Changes in government

The high-profile week in Moscow appeared to end with Putin’s reappointment of Mikhail Mishustin as prime minister. This had been widely expected due to the government effectively delivering on the demands for re-orienting the economy toward waging the “long war” (Novaya Gazeta Europe, May 10). The real surprise came on Sunday evening when Sergei Shoigu, who cut an authoritative figure commanding the parade, was replaced as defense minister by Andrei Belousov, who had held the position of first deputy prime minister but has minimal defense experience (Kommersant, May 13).
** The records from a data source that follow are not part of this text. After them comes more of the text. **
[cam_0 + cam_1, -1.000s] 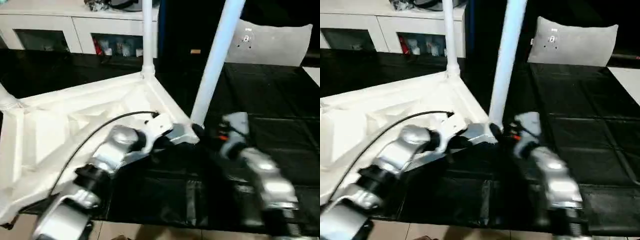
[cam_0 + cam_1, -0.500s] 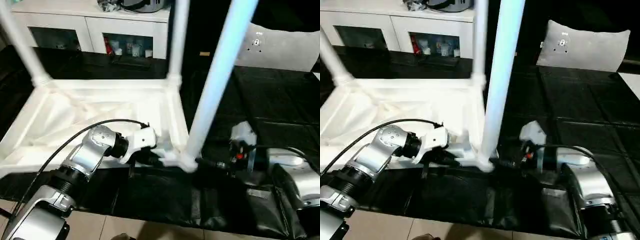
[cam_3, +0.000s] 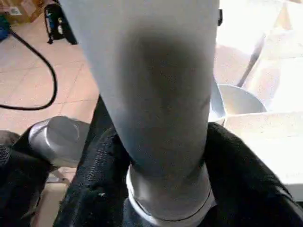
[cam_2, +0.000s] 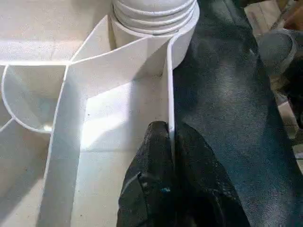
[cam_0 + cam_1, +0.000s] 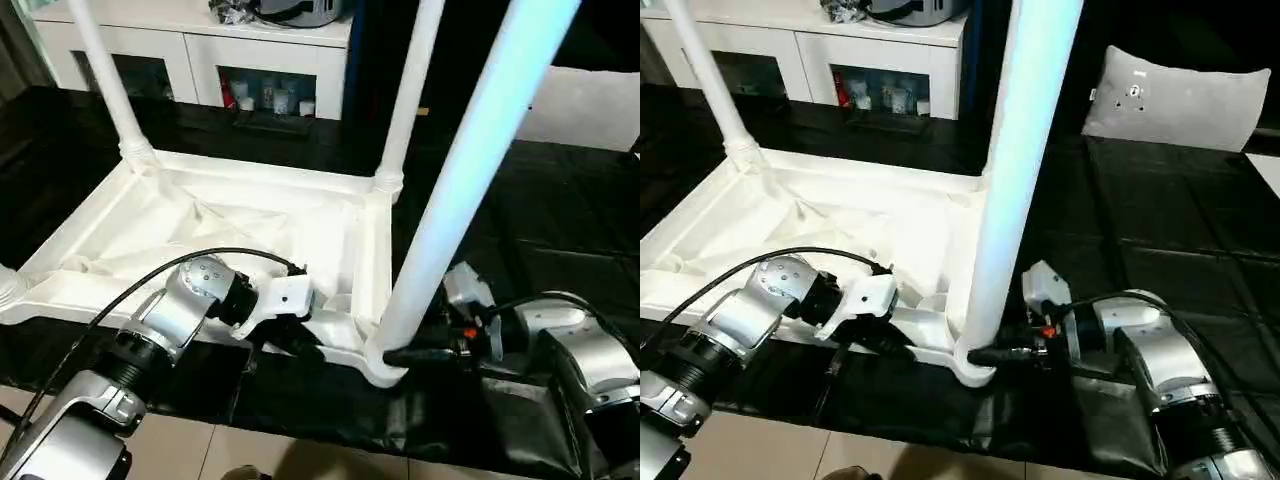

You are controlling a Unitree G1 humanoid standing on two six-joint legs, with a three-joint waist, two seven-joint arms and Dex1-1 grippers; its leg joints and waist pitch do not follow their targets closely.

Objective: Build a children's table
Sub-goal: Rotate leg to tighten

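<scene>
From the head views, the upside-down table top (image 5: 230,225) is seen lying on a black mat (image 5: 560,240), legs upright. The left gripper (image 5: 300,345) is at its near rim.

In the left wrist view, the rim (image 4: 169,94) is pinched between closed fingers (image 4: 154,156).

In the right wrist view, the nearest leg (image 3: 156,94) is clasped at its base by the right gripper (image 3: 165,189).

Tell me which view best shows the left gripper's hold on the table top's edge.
The left wrist view: the left gripper is shut with its black fingers pinching the thin upright rim of the table top near the corner socket. The eye views show that gripper at the near edge, its contact hidden.
</scene>
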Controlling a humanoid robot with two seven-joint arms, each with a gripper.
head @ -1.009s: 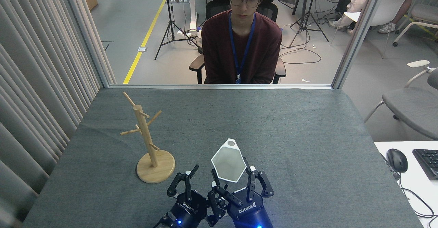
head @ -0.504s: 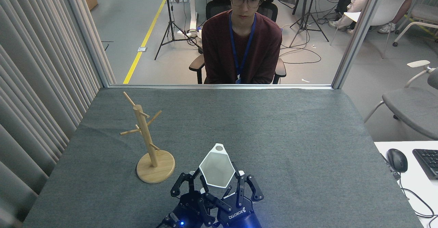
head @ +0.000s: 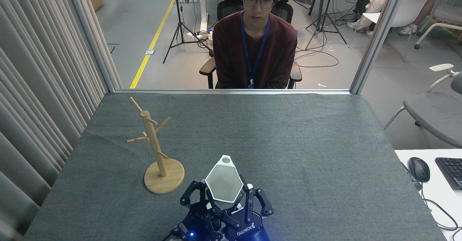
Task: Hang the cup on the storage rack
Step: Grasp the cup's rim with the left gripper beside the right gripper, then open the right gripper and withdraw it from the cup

Shoigu replaced Nikolai Patrushev as secretary of the Russian Security Council, a position Patrushev had held since 2008. The other aging siloviki (security officials) in Putin’s court retained their positions. The immobility of the top elite constitutes a significant weakness in Russia’s capacity to stay in the war. These servile and corrupt courtiers increasingly struggle to meet the looming tests set by an ever-changing conflict.

The prevalent opinion among Russia watchers in the West and the disconcerted Russian opposition is that Putin will claim the next presidential term and even the one after. The real question is whether he will be able to hold on to power for the next six years of this illegitimately gained and progressively deteriorating presidency.